There are three bolts which holds the clutch pedal on - 2 through the firewall which have nuts on them and also holds on the clutch master cylinder/cable housing and then one which is near the top of the clutch assembly brace - you can use two extensions on a wratchet and the heating duct in the way will just bend out of the way. Probably the WORST part of it is the factory spacers welded to the firewall in which you must pry the dang thing lose and it's even worse to put back in...but the other option would be to remove the whole heating assembly which would take longer.


----------



## bestb12injersey (Sep 11, 2007)

post some pics of the swap and the hard times. i need more pics and info so when i feel my car needs another swap i know what to do.. show pics of the car and more detail. im ancious to know more


----------



## Campground Man (Jul 18, 2007)

The hard times are in the past - well except when I later put my old 1.6 in that Pulsar and have to reinstall the cable cluth pedal into it...

I've got some hard times coming up, yesterday I switched the front sway onto my Sentra from the Pulsar and removed the exhaust, today the rear sway will get switched, but then the hard times will come after I put the CA18DET into the car and have to figure how to make the engine harness and body harness connect - no one has answered my question about that one yet.

Here's where I'm at...


----------



## sunny ca18de (Sep 4, 2007)

If you need a wiring harness, use the Harness from the 200sx and combine with that from the B12, someone in france have done that before.

nouvelle adresse => www.japansteam.fr

Here you can ask him, register and klick on the white B12.

I hope I can help you.

Martin


----------



## Campground Man (Jul 18, 2007)

sunny ca18de said:


> If you need a wiring harness, use the Harness from the 200sx and combine with that from the B12, someone in france have done that before.
> 
> nouvelle adresse => www.japansteam.fr
> 
> ...


I have a CA18DE engine harness the problem is making it connect to the b12 body harness - what I need is to know about the difference in the number of wires 33 to 26 and possibly a wiring schematic or an idea of what colors to what colors...

Your in Germany eh? There are a couple of Sunny parts I need from a business in Dresdon, I can't get the guy to answer emails - think you could possibly help me out? 
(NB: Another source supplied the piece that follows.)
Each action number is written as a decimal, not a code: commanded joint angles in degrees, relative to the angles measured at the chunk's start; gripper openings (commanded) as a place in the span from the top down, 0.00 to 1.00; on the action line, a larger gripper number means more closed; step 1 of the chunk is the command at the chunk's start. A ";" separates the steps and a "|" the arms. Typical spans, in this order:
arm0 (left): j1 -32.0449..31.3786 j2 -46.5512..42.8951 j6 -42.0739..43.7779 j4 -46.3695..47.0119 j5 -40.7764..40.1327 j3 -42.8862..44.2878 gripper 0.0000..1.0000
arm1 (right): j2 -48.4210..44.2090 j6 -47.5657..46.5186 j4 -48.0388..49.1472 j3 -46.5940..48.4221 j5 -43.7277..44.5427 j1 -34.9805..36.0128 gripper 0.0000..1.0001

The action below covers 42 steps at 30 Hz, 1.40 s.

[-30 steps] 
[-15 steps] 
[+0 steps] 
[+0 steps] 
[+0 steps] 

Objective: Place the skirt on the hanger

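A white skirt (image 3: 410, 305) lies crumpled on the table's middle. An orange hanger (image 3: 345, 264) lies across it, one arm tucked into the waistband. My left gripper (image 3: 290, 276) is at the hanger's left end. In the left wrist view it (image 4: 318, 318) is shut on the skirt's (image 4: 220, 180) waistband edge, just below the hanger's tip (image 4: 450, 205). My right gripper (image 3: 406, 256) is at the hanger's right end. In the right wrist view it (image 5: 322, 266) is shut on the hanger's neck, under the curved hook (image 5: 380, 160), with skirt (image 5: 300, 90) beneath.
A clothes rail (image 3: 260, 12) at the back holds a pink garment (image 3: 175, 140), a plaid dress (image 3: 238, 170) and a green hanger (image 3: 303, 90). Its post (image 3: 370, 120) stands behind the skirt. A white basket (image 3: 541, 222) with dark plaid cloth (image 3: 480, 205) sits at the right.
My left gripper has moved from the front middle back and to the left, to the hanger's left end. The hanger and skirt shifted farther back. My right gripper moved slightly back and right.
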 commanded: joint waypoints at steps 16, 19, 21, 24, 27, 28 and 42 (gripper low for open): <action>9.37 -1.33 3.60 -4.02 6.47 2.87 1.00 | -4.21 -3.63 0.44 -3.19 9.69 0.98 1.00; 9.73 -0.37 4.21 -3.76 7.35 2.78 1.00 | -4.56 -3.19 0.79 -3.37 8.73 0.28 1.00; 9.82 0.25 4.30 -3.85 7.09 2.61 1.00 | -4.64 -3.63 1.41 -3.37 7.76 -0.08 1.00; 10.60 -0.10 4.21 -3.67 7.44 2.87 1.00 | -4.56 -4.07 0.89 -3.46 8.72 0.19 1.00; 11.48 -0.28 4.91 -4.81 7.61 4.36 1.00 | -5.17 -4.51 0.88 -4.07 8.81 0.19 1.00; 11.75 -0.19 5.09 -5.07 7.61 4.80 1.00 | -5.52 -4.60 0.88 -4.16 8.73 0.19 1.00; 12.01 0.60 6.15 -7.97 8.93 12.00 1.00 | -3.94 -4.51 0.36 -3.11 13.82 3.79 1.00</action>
eBay Shop - SunnyCoupeB12 more: Wir verkaufen Nissan Teile, Ersatzteile, Tuning Felgen.

Here's his ebay store.


----------



## oldschoolricer (Oct 3, 2007)

you should just leave the harness alone and get a megasquirt that will make shit a whole lot easier


----------



## sunny ca18de (Sep 4, 2007)

Campground Man said:


> I have a CA18DE engine harness the problem is making it connect to the b12 body harness - what I need is to know about the difference in the number of wires 33 to 26 and possibly a wiring schematic or an idea of what colors to what colors...
> 
> Your in Germany eh? There are a couple of Sunny parts I need from a business in Dresdon, I can't get the guy to answer emails - think you could possibly help me out?
> 
> ...


Yes, I'm from Germany.

The guy from the ebay store is a friend of me, so I can Help you, what parts do you want?
Or maybe, I can Help you, I have much parts, too.

Martin


----------



## Campground Man (Jul 18, 2007)

I need the front and rear bumpers as well as the side skirts for a NIssan Sunny Zx or Gti

Like the ones on your page that look like this - http://home.arcor.de/th4r4t/Bilder/Thunderdog/13.jpg


Your friend said he had them in stock, but I wanted pictures to confirm that it was the ones I was speaking of, he said he'd have me some pictures in a few days - but then he never sent them...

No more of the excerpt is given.